Murrays beach, also known as Sawtell Beach North, extends north from Sawtell beach to Boambee Head. Annually between September to April, Sawtell beach is patrolled by the local Surf Lifesavers who run Sawtell Surf Club half way along the beach. Due to the dunes, there are no true beach front properties on Sawtell Beach. Some properties look over Bonville Creek and some over Murray's Beach. The beach has singing sand when walked on in dry conditions.

==Sports and events ==
Sawtell has numerous sporting clubs and facilities. The Sawtell Panthers junior and senior Rugby League clubs play out of Rex Hardaker Oval, Toormina – along with Coffs Rugby, and the pigeon racing club. The Sawtell Scorpions are the local soccer club, based at Toormina Oval. The Sawtell Saints are the Australian Rules Football club, based at Richardson Park along with the Sawtell Cricket Club.

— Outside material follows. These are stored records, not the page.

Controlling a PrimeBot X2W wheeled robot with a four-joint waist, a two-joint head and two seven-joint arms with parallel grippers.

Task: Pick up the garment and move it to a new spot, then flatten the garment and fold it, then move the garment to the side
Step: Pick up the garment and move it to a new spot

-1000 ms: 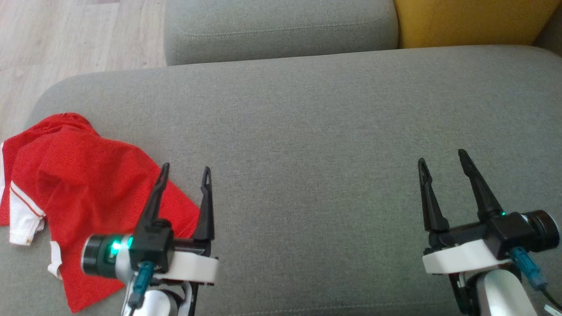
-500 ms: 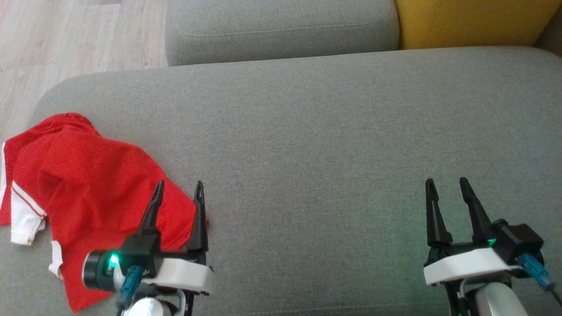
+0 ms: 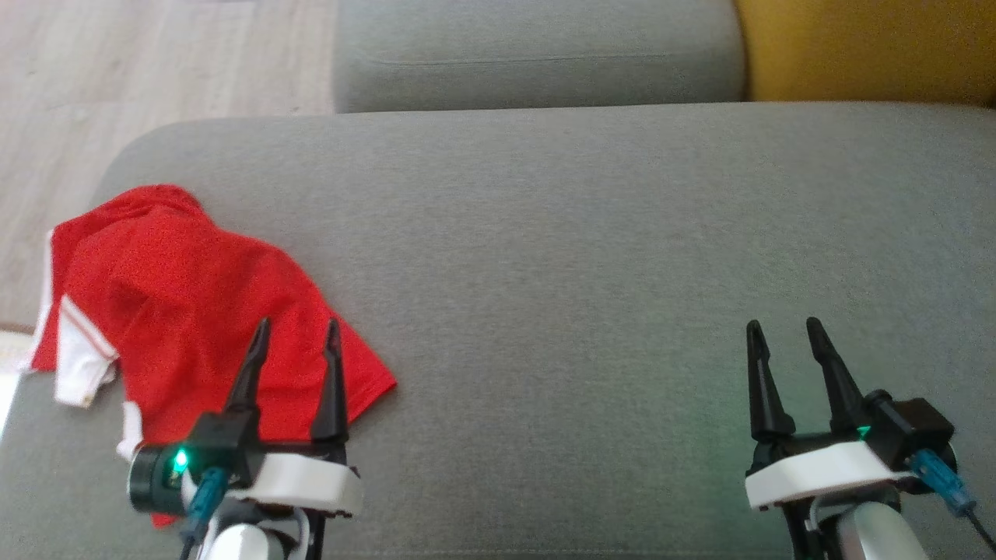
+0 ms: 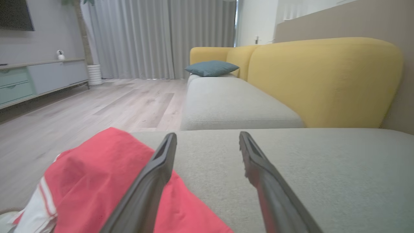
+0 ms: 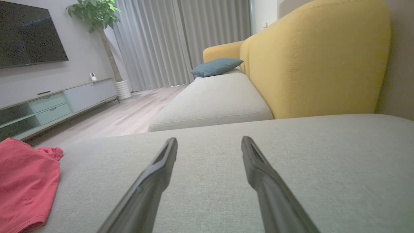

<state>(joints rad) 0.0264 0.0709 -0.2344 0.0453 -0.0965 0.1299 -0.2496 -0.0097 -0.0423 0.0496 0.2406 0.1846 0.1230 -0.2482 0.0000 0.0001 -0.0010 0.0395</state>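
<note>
A red garment [image 3: 187,311] with white sleeve trim lies crumpled at the left end of the grey sofa seat [image 3: 583,272]. My left gripper [image 3: 298,334] hovers open over the garment's near right corner, nothing between its fingers. The left wrist view shows the red garment [image 4: 97,181] under and left of the left finger [image 4: 155,174], with the left gripper [image 4: 207,139] open. My right gripper [image 3: 782,330] stands open over bare cushion at the lower right. From the right wrist, the garment [image 5: 22,181] lies far left and the right gripper [image 5: 209,142] is open.
A second grey cushion [image 3: 537,54] and a yellow backrest [image 3: 871,47] lie beyond the seat. Wood floor [image 3: 117,70] drops off past the sofa's left end. The wrist views show a teal pillow [image 4: 212,68], a TV cabinet [image 5: 48,106] and curtains.
The head camera has shifted, sliding the whole scene to the right. Both grippers have drawn back toward the bottom edge, and the right gripper's fingers have come closer together while staying open.
</note>
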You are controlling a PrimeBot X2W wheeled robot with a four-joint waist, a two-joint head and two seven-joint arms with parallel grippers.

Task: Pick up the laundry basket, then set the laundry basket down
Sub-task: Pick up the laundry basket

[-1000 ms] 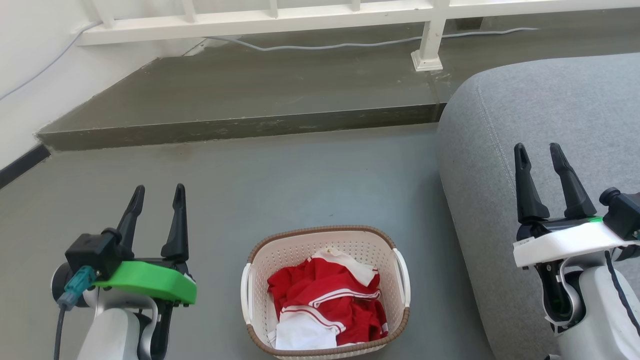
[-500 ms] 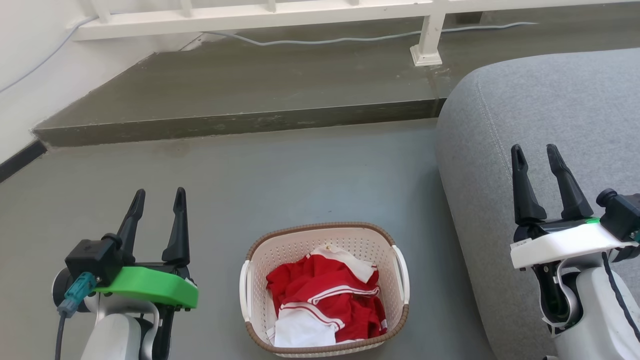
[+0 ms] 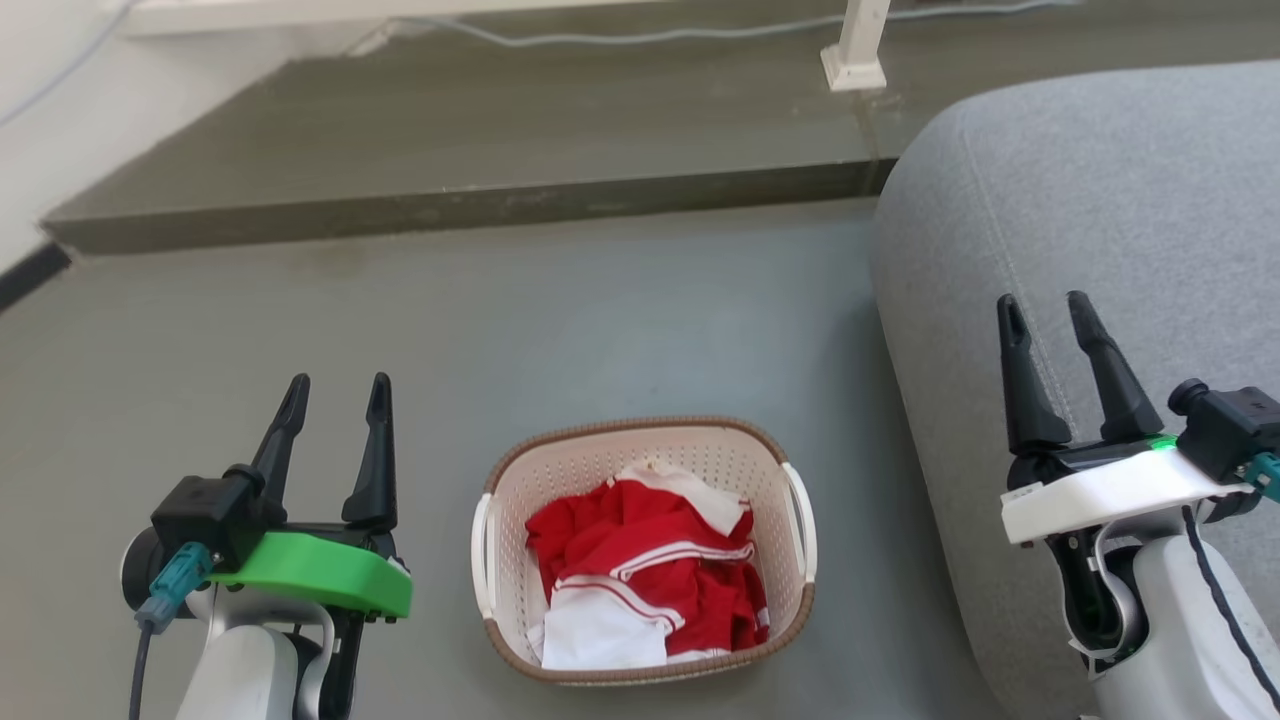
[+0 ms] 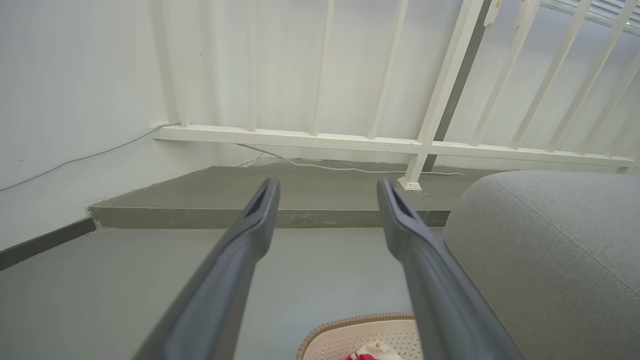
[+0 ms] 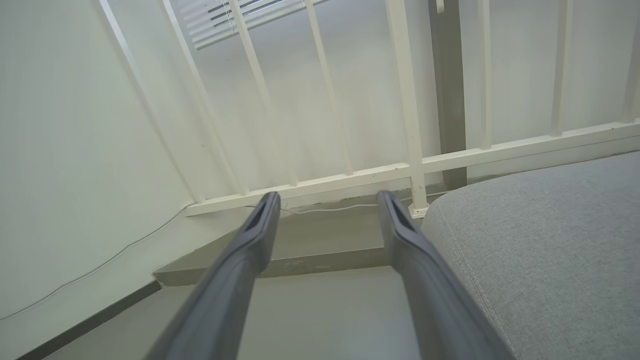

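Observation:
The laundry basket (image 3: 510, 475), cream-white and perforated with a brown woven rim and white side handles, stands on the grey floor at the bottom centre of the head view; red and white clothes (image 3: 645, 580) lie in it. Its far rim (image 4: 350, 322) peeks in at the bottom of the left wrist view. My left gripper (image 3: 338, 392) hangs open to the basket's left, above the floor. My right gripper (image 3: 1043, 304) is open to the right, over the sofa's edge. Both hold nothing, and their fingers (image 4: 250, 225) (image 5: 252, 235) point toward the far railing.
A grey sofa (image 3: 1100, 200) fills the right side, close to the basket. A raised concrete step (image 3: 450, 210) crosses the far floor, with a white railing post (image 3: 857, 45) and a cable (image 3: 620, 38) on it. A white wall (image 4: 75, 100) with dark skirting runs along the left.
The head camera has tilted down, so the whole scene has slid up in the picture. Both grippers stay open and keep their places beside the basket. The basket has not moved.

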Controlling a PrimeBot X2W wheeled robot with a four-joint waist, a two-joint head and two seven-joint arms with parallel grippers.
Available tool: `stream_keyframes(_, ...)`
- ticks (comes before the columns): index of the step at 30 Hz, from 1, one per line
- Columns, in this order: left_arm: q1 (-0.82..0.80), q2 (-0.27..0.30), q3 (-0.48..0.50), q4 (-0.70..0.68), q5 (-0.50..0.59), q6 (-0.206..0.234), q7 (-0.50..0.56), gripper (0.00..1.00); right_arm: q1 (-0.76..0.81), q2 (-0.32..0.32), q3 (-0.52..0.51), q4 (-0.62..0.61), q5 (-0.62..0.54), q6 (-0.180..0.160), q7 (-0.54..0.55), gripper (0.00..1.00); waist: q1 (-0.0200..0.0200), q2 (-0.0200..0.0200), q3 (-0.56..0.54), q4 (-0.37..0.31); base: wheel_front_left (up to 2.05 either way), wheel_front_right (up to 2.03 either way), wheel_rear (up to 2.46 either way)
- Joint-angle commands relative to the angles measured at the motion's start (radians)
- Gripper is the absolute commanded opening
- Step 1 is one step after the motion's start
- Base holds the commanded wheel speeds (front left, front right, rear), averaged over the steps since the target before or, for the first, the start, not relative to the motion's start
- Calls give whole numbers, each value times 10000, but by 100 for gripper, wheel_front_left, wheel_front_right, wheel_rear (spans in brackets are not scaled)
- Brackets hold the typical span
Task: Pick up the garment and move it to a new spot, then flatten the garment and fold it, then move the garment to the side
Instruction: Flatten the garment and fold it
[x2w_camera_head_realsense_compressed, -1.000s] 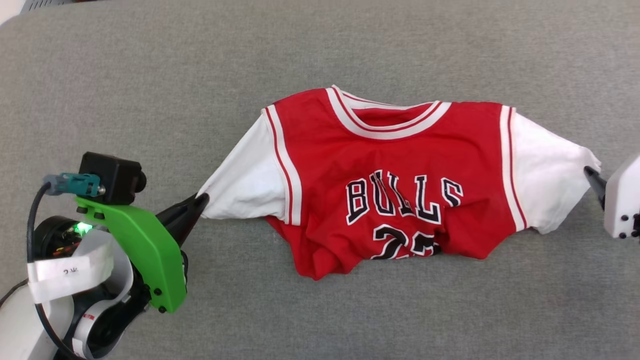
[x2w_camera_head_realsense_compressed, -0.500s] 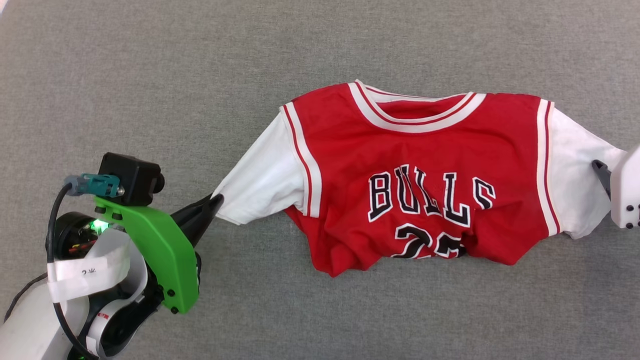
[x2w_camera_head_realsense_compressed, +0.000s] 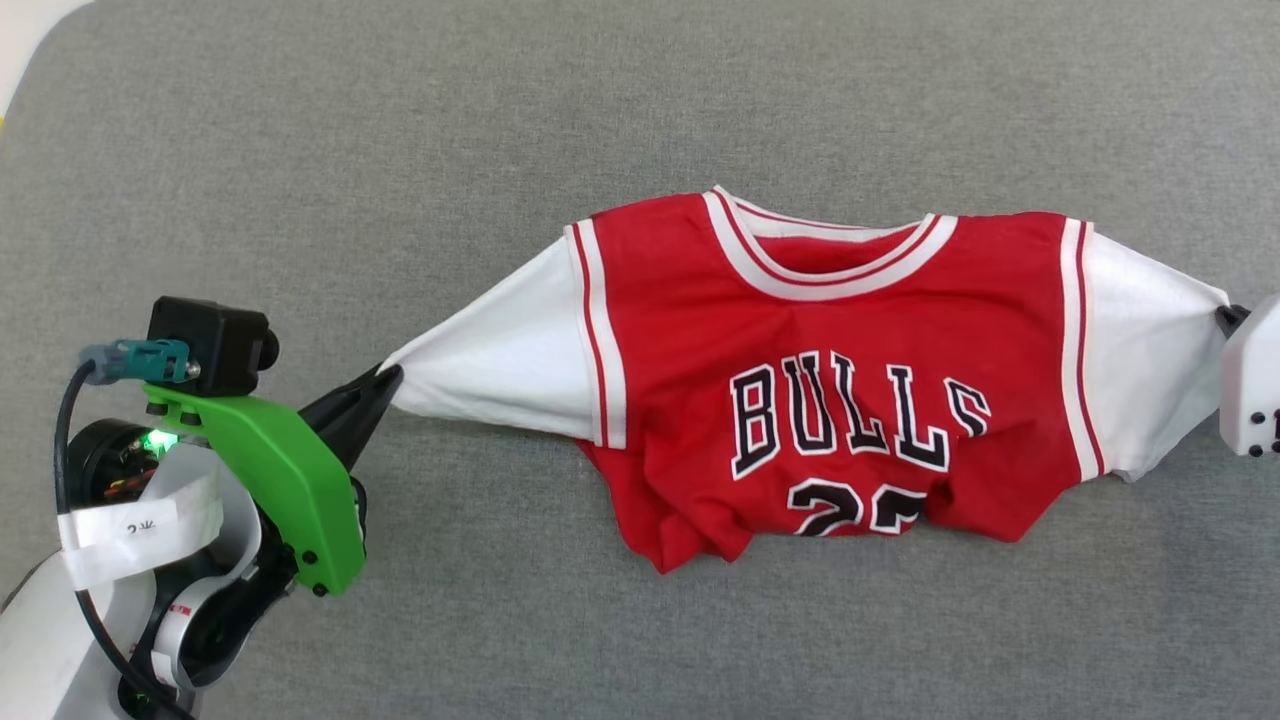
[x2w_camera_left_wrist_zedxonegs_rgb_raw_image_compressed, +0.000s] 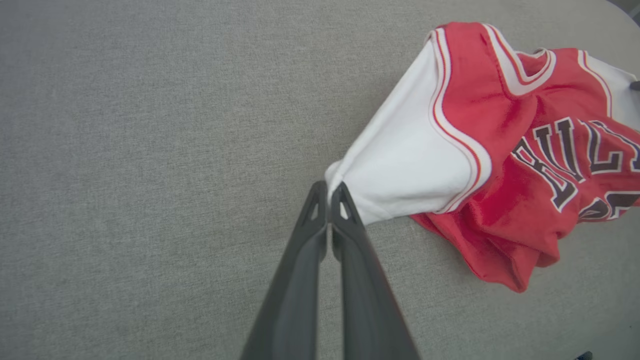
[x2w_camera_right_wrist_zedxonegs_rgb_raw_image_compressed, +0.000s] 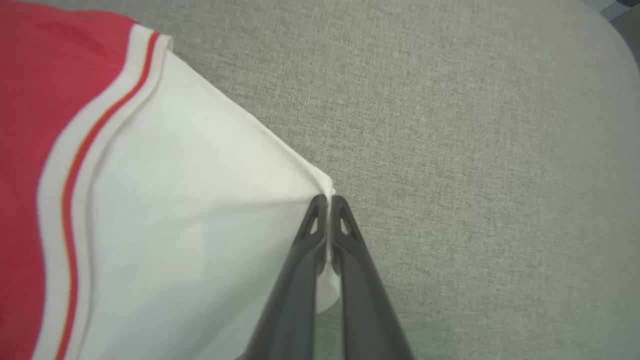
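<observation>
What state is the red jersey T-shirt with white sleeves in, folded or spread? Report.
Spread, not flat: red jersey T-shirt lies front up, sleeves stretched between left gripper and right gripper; lower hem bunched.

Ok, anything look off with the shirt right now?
On the garment, the lower hem is bunched up, hiding the bottom of the 23. Sleeves are stretched between left gripper and right gripper; no damage visible.
</observation>
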Motion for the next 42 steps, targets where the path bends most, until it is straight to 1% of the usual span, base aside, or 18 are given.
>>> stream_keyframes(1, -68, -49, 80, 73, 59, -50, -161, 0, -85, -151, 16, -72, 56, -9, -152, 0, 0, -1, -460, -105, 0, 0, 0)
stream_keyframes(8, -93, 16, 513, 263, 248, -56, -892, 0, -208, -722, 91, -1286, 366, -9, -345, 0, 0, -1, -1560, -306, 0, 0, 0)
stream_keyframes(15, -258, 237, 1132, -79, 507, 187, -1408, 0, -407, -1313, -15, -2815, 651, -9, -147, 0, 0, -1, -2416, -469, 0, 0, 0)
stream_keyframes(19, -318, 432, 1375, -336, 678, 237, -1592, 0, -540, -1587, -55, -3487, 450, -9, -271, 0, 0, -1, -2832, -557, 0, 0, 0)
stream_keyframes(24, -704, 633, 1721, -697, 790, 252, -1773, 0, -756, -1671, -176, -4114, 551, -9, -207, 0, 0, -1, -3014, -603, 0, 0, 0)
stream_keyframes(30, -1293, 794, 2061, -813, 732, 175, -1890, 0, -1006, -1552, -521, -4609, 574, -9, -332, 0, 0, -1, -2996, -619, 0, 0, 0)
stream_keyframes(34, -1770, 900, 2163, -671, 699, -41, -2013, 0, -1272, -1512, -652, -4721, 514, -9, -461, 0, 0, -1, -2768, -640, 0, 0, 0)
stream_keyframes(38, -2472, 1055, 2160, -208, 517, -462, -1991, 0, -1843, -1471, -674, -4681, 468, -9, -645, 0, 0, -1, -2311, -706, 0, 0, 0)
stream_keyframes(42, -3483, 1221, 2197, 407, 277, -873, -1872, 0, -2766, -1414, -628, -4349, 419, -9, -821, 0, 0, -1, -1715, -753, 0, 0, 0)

Sawtell also has a number of recreation sporting clubs, most notably, Sawtell Golf Club, Sawtell Bowling Club, Sawtell Swimming Club, Sawtell Surf Lifesaving Club and Sawtell Tennis Club.

A number of annual events have been organised by the local Sawtell Chamber of Commerce.

The annual Chilli Festival features over 100 stalls of local and national vendors serving chilli-based food and products. The Festival is one of Sawtell's major annual events and is family oriented.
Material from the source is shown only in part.